The military commanders, à la the Fourteenth Amendment, prohibited high Confederate officeholders from voting or holding office, and had authority to determine what constituted a legal election. The process ensured that more blacks voted and fewer whites did. Commanders registered voters in large numbers—703,000 blacks and 627,000 whites—and in five states blacks were the majority of all voters. Military tribunals investigated a person’s loyalty, and some estimates suggest as many as half a million whites were disqualified.

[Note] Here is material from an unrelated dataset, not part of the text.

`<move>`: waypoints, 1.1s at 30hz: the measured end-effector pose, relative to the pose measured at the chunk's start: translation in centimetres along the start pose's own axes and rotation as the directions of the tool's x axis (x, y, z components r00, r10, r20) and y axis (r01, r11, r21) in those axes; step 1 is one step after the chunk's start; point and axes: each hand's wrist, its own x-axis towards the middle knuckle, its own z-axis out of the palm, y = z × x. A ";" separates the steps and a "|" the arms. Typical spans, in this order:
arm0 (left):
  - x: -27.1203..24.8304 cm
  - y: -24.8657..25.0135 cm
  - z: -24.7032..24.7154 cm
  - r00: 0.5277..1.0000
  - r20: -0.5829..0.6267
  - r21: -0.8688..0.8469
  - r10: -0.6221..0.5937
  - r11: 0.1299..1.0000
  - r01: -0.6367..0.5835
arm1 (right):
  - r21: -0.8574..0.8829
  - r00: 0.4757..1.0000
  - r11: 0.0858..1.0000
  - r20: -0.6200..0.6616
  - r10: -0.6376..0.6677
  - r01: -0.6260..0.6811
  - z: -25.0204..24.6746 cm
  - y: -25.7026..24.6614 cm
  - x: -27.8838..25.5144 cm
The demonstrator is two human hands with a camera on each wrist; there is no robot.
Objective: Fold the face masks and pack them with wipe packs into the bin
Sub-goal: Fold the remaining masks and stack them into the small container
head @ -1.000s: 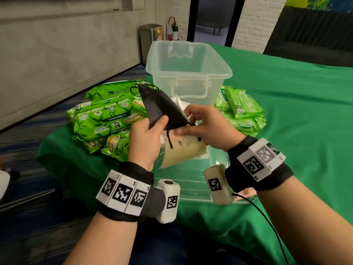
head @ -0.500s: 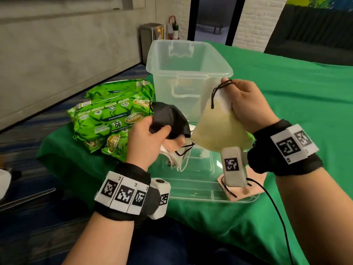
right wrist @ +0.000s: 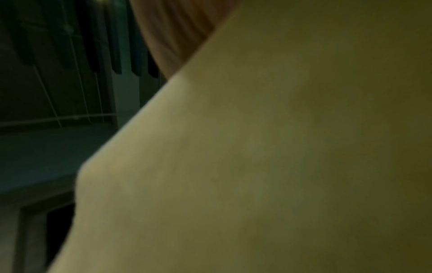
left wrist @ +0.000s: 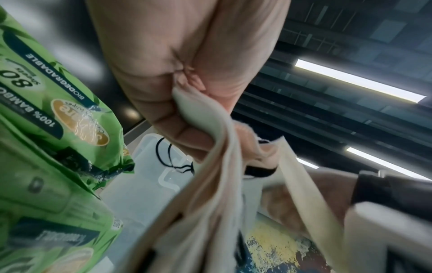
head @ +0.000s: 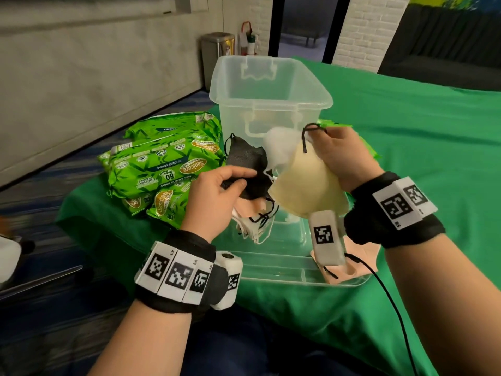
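Before the clear plastic bin (head: 271, 85), the right hand (head: 343, 156) gripped a pale yellow face mask (head: 306, 185) by its top edge, its black ear loop (head: 309, 134) sticking up. Beside it, nearer the green wipe packs (head: 162, 169), the left hand (head: 214, 196) clutched a bunch of masks, a black mask (head: 246, 161) uppermost, above the clear lid (head: 284, 267).

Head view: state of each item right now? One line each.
bin: upright, lid off; contents unclear.
lid: flat on the green cloth, before the bin.
yellow mask: lifted, held by right hand.
black mask: gripped with other masks by left hand.
pink mask: lying on the lid.
wipe packs: stacked left of the bin, unpacked.
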 end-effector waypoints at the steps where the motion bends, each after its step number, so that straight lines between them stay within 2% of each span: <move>1: 0.0 -0.1 -0.1 1.000 -0.011 -0.018 -0.016 1.000 0.016 | -0.031 0.999 0.998 -0.018 0.047 -0.048 0.0 0.5 0.2; 4: 0.1 0.2 -0.3 0.998 -0.016 -0.065 -0.063 0.996 0.062 | -0.034 0.993 0.993 -0.021 0.113 -0.114 0.0 1.1 0.4; 9: -0.2 1.3 0.3 0.995 0.030 -0.065 -0.100 0.993 0.102 | 0.107 0.997 0.994 -0.073 0.029 -0.022 0.6 -0.4 0.2; 12: -0.6 1.7 0.5 0.990 0.095 -0.133 -0.100 0.985 0.112 | 0.189 0.986 0.982 -0.159 0.044 -0.013 1.5 -1.0 0.8; 16: -1.3 3.1 0.9 0.991 0.131 -0.055 -0.027 0.998 0.034 | 0.261 0.956 0.964 -0.268 0.120 -0.048 3.1 -0.8 1.7; 18: -1.3 3.0 1.1 0.993 0.107 -0.023 -0.051 0.998 0.053 | 0.295 0.954 0.953 -0.262 0.148 -0.067 3.6 -0.5 2.0; 22: -0.8 1.9 0.9 0.997 0.042 0.086 -0.070 0.994 0.066 | 0.208 0.964 0.976 -0.238 0.121 -0.071 3.3 0.2 1.9; 25: -0.7 1.7 0.5 0.997 0.035 0.134 -0.074 0.989 0.069 | 0.231 0.988 0.973 -0.152 0.035 0.001 1.9 -0.5 0.8; 27: -0.6 1.6 0.4 0.996 0.027 0.143 -0.083 0.987 0.079 | 0.341 0.989 0.929 -0.085 -0.124 0.146 1.0 -1.5 -0.4; 29: -0.4 1.4 0.4 0.996 0.016 0.155 -0.086 0.984 0.083 | 0.343 0.948 0.894 0.028 -0.318 0.289 0.6 -2.3 -1.0; 31: -0.3 1.3 0.5 0.997 0.018 0.180 -0.071 0.981 0.066 | 0.144 0.861 0.910 0.294 -0.415 0.389 1.1 -2.9 -1.5; 32: -0.3 1.3 0.6 0.998 0.027 0.188 -0.061 0.981 0.055 | -0.053 0.807 0.878 0.424 -0.411 0.476 1.6 -3.0 -1.6; 33: -0.4 1.4 0.6 0.998 0.038 0.194 -0.049 0.980 0.041 | -0.245 0.765 0.795 0.528 -0.370 0.554 2.1 -3.0 -1.5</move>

Thus emerged the hated triumvirate of scalawags, carpetbaggers, and black Republicans to put the Radical Southern governments in power. Scalawags, or Southerners who chose to ally with the Republicans, acted out of a variety of motivations. (The term “scalawag” was a folk expression for “mean, lousy cattle.”) Many scalawags were prewar Whigs never comfortable within the Democratic Party. Some, such as Confederate General James Longstreet, saw the Republicans as the only hope for Southerners to regain control of their states. Others included Joe Brown, the governor of Georgia (who switched parties only temporarily for financial gain), and the “Grey Ghost,” Virginia Colonel John Singleton Mosby. The term “carpetbaggers” referred to Northerners who came south to impose their views on Dixie. They traveled with their suitcases, or carpetbags, and were scorned by Southerners as do-gooders. Some, if not most, were well-intentioned teachers, missionaries, doctors, and administrators who all flocked to the South to assist both freedmen and the devastated white communities. But more than a few were arrogant and impulsive, caring little for the traditions they crushed or the delicate social tensions that remained. The third leg of the Reconstruction tripod, the black Republicans, were also hated by all but a few progressive Southerners. At best, Southerners saw free blacks as pawns of the Republicans and at worst, a threat to their social order.